HOW TO COMPLETE THIS TASK => Copy out each line from the material where the word "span" is found.

++++++++++++++++++++

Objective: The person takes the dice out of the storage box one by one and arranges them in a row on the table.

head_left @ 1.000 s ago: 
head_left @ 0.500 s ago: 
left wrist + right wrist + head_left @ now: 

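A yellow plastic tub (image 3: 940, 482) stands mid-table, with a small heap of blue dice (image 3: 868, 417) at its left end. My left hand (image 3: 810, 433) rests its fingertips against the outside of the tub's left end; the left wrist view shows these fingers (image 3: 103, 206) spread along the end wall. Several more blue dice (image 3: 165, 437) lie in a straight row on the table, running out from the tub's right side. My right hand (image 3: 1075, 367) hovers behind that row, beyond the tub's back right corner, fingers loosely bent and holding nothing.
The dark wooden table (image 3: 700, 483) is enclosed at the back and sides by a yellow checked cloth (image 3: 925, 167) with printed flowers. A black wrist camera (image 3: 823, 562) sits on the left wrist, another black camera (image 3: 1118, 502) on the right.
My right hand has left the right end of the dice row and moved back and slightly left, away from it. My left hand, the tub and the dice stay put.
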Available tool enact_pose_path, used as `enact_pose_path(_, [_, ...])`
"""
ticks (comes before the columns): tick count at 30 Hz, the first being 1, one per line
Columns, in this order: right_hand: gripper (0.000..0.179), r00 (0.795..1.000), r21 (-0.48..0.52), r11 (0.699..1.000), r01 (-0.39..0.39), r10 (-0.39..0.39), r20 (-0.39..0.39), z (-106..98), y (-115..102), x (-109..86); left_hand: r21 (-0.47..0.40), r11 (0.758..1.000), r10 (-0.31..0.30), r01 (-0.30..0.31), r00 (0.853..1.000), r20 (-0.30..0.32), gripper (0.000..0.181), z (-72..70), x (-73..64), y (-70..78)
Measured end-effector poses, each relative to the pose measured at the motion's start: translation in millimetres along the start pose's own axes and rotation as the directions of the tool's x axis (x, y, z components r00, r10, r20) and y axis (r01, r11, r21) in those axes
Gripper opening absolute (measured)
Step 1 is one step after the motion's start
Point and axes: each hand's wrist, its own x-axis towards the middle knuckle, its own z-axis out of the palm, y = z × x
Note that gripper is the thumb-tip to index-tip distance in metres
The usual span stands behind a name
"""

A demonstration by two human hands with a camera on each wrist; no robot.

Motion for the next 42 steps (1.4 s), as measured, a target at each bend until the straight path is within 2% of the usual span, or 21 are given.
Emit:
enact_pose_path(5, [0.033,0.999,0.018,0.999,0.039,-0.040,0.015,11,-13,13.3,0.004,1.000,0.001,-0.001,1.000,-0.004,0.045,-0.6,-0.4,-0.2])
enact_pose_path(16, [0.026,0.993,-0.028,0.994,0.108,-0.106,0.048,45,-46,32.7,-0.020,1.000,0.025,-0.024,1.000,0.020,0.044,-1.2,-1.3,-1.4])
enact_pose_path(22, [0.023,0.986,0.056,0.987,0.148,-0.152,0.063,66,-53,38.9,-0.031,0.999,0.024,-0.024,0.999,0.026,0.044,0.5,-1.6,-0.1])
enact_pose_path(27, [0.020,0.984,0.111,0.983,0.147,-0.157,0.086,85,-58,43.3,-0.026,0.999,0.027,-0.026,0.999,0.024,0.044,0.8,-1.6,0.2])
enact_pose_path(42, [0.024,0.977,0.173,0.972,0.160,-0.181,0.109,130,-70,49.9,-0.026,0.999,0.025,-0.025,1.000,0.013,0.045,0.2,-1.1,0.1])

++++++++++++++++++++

YOUR SOLUTION =>
The usual span stands behind a name
Motion for the next 42 steps (1.4 s), as measured, a target at each bend until the straight path is within 2% of the usual span, or 21 are given.

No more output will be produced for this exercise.